Journal Geekboy(Wizard)'s Journal: She's dead Jim

I have a problem. My TiBook won't boot any more. Well, it mostly won't boot.

Here is where the problems began. I was at school, waiting for class to begin, and since I used my laptop on the train from work to school, my battery was decently low (10-20%). I decided to drain the battery all the way, and do a full recharge when I got home. I booted single user, mounted /tmp read-write, and started compiling random things (but not installing), to drain the battery. I killed it, buttoned up the laptop, and went to class. I got home, plugged her in, and went to sleep.

In the morning, I turned her on, so I could check my email and all of that, and it went (mostly fine). Then random bad things would happen. I would be in the middle of compiling something, and my machine would hard freeze. On boot, it would panic while detecting the hard drive. Not just regular panics, but it would freak out my screen as well (like half of the horizontal lines jumped up and to the right about 4 inches). Multi-line panic messages (when they should have been 1 line), hard freezes. Seemed to happen when I wrote to /usr. I did a dd scan (dd if=/dev/wd0c of=/dev/null) , and found 2 sequencial bad sectors. I powered her off, and ordered a new hard drive. That was the last time I could get her to boot properly.

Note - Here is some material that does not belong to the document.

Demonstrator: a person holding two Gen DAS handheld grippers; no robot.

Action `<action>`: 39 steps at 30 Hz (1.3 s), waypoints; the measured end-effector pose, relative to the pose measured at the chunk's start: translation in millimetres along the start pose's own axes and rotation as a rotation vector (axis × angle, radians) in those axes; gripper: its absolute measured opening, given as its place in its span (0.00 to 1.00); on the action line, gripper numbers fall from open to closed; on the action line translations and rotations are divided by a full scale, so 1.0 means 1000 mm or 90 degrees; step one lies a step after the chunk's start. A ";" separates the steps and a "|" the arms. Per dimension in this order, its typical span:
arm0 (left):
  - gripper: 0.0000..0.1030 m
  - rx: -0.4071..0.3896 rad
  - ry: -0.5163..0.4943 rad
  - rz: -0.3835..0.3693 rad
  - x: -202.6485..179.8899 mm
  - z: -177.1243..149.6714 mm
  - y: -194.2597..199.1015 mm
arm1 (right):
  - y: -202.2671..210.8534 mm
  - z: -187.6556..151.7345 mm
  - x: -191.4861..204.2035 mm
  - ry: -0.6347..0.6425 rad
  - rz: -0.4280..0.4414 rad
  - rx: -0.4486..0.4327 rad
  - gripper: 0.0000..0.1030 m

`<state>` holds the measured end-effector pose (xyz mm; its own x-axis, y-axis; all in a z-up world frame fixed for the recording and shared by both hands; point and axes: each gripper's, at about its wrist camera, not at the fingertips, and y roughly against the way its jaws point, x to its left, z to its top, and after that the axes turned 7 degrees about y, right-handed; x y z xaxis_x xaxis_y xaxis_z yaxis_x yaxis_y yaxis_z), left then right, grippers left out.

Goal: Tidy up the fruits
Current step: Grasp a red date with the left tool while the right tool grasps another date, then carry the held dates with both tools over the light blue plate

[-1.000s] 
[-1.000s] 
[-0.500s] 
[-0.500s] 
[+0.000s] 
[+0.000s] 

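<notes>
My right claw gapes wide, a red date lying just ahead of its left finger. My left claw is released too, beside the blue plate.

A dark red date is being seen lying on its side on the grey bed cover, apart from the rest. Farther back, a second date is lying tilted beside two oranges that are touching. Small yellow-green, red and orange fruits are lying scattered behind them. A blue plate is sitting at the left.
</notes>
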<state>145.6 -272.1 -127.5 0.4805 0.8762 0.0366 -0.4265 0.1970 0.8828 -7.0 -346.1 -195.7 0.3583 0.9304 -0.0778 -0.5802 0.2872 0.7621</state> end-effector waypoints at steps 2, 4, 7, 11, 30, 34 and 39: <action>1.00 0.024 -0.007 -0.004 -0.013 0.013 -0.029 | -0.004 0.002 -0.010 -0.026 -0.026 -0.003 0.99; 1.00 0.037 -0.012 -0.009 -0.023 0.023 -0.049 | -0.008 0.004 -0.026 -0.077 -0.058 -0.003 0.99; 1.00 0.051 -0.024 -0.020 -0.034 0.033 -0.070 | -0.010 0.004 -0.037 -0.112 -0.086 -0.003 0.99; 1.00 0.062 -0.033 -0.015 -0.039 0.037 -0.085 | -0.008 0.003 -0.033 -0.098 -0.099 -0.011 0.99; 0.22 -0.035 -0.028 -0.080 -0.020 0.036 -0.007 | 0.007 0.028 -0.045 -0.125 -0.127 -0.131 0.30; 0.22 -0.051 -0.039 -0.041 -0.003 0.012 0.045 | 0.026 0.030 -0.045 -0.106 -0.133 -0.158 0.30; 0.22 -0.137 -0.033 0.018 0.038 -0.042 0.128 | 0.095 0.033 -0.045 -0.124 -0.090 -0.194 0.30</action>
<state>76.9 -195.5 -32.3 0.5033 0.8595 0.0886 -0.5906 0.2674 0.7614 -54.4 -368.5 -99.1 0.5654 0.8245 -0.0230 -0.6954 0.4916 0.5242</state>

A few weeks later the new hard drive came, so I called a friend who had the torx bits to open my TiBook, and we went to town on my lappie. Put in the new harddrive, pressed the powerbutton, and...........nothing. She ignored us. :( We pull the battery, and tried to boot just on mains. No dice.

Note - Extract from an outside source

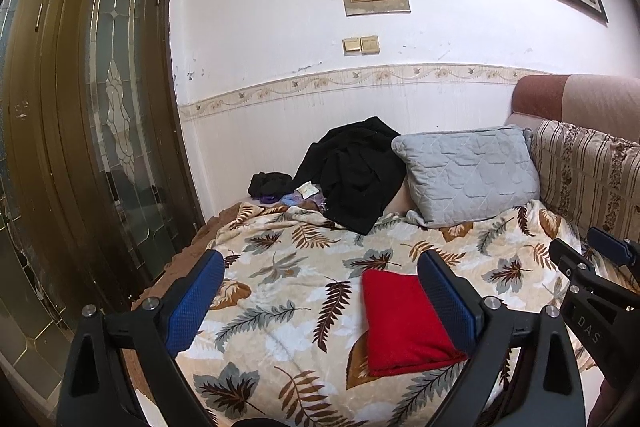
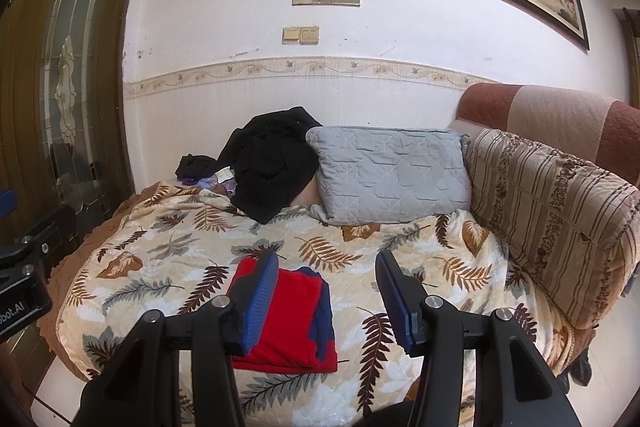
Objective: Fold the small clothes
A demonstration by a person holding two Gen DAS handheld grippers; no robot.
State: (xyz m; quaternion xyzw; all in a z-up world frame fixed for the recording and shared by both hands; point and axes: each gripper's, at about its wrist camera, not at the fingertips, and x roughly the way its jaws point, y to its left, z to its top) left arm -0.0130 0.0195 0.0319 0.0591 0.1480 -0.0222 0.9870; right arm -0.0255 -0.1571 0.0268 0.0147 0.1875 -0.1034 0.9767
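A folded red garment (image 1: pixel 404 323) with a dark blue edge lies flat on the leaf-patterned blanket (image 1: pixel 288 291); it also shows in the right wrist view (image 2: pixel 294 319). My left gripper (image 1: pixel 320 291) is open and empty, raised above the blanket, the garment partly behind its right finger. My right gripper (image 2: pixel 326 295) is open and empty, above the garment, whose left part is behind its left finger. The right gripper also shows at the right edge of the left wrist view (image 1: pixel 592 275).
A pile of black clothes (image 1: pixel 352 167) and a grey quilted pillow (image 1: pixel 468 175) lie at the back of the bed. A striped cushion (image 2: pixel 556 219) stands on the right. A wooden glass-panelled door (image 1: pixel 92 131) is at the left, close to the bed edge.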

My friend is an old time Mac user, and still is, so we try everything he can think of. Little reset button on the back, we worked that like a cheep...uhh.....dollar bill. We pull ram, and eventually get 2 boots out of it. Original RAM in the top slot, for the first one. And the other RAM in the top slot. (but neither combonation would happen again).

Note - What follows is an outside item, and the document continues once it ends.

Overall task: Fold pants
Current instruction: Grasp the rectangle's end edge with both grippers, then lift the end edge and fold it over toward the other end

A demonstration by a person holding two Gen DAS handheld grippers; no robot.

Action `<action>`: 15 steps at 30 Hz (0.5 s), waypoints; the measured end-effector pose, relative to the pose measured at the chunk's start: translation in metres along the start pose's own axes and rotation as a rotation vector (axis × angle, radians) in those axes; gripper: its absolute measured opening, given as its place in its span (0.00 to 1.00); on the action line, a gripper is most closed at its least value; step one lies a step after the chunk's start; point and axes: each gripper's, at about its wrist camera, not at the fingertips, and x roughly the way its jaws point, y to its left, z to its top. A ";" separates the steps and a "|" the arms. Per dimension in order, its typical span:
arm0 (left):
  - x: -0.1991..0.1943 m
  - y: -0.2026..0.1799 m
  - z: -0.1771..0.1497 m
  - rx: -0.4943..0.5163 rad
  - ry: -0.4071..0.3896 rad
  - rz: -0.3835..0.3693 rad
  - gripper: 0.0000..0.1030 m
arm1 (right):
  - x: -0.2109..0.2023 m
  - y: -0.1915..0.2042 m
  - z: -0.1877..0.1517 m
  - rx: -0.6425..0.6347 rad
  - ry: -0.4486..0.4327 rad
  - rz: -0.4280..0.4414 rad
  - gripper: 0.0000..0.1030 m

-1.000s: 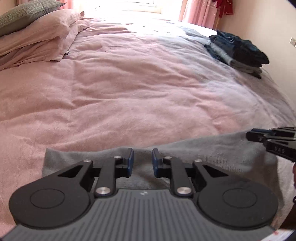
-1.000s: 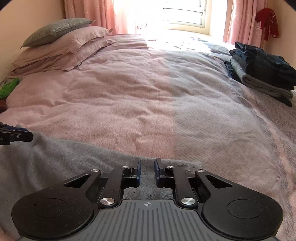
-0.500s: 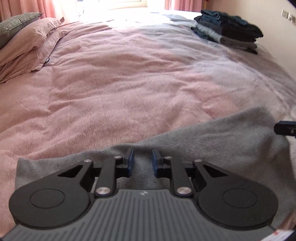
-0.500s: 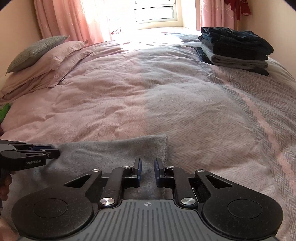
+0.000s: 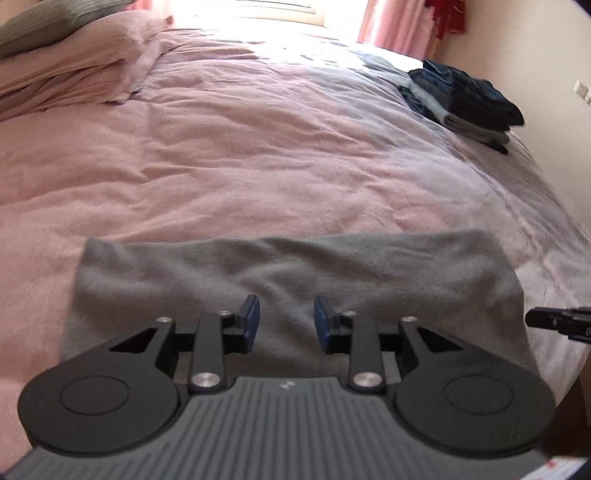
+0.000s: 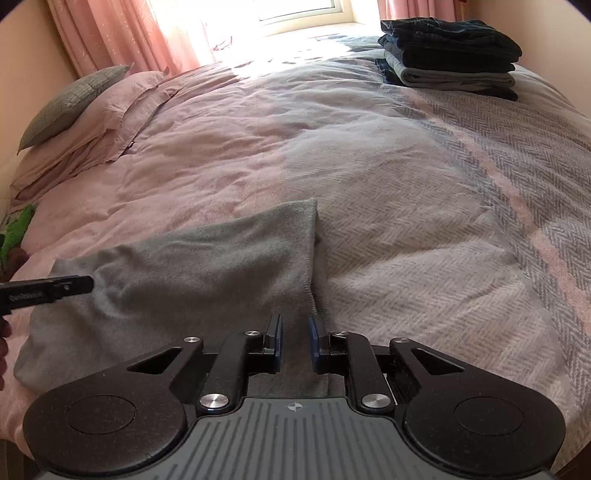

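Grey pants (image 5: 295,273) lie folded into a wide band across the near part of the pink bed cover (image 5: 258,147). My left gripper (image 5: 286,325) hovers over their near edge with its fingers apart and nothing clamped between them. In the right wrist view the pants (image 6: 203,266) stretch to the left. Their right-hand edge runs down between the narrow-set fingers of my right gripper (image 6: 295,343), which looks shut on that fabric. The left gripper's tip (image 6: 48,290) shows at the pants' left end. The right gripper's tip (image 5: 554,321) shows at the right end.
A stack of folded dark and grey clothes (image 6: 450,55) sits at the far right of the bed near the wall. Pillows (image 6: 92,110) lie at the far left, below pink curtains (image 6: 110,33). A green item (image 6: 18,229) sits off the bed's left side.
The pants went from a wide spread to a narrower folded band with a clear far edge. My left gripper's fingers have moved apart. The right gripper's gap is about the same.
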 end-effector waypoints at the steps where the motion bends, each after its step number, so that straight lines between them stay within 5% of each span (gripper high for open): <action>1: -0.008 0.019 -0.002 -0.035 0.008 0.017 0.33 | 0.000 0.004 -0.001 -0.011 0.007 -0.001 0.11; 5: -0.027 0.101 -0.012 -0.188 0.072 0.123 0.45 | 0.009 0.020 -0.008 -0.008 0.046 -0.014 0.11; 7: -0.025 0.132 -0.016 -0.254 0.115 0.113 0.56 | 0.014 0.024 -0.012 0.020 0.056 -0.012 0.11; 11: -0.009 0.181 -0.029 -0.451 0.138 -0.065 0.62 | 0.018 0.041 -0.015 0.026 0.058 -0.032 0.11; 15: 0.011 0.200 -0.034 -0.515 0.154 -0.177 0.61 | 0.023 0.062 -0.017 0.006 0.061 -0.055 0.11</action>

We were able to run the Apple Troubleshooting CD, both Extended and Basic tests, which claimed that all parts had either passed, or didn't exist (The only parts that didn't exist was the Airport, which I don't have). Curiously, in the "notes" section, it had the error code "POST/16/1".

I managed to find a site that listed some Apple boot errors, and 16 seems to hint at PMU (Power Management Unit), which seems logical, based on the evidence I have just presented.

The system is no longer under warrenty, as I bought it last December (1 year limited warrenty came with the system, and I did not spring for the extended warrenty)

*sigh* I guess it's time to take her into a professional, and get her repaired. Not looking forward to the costs on this one.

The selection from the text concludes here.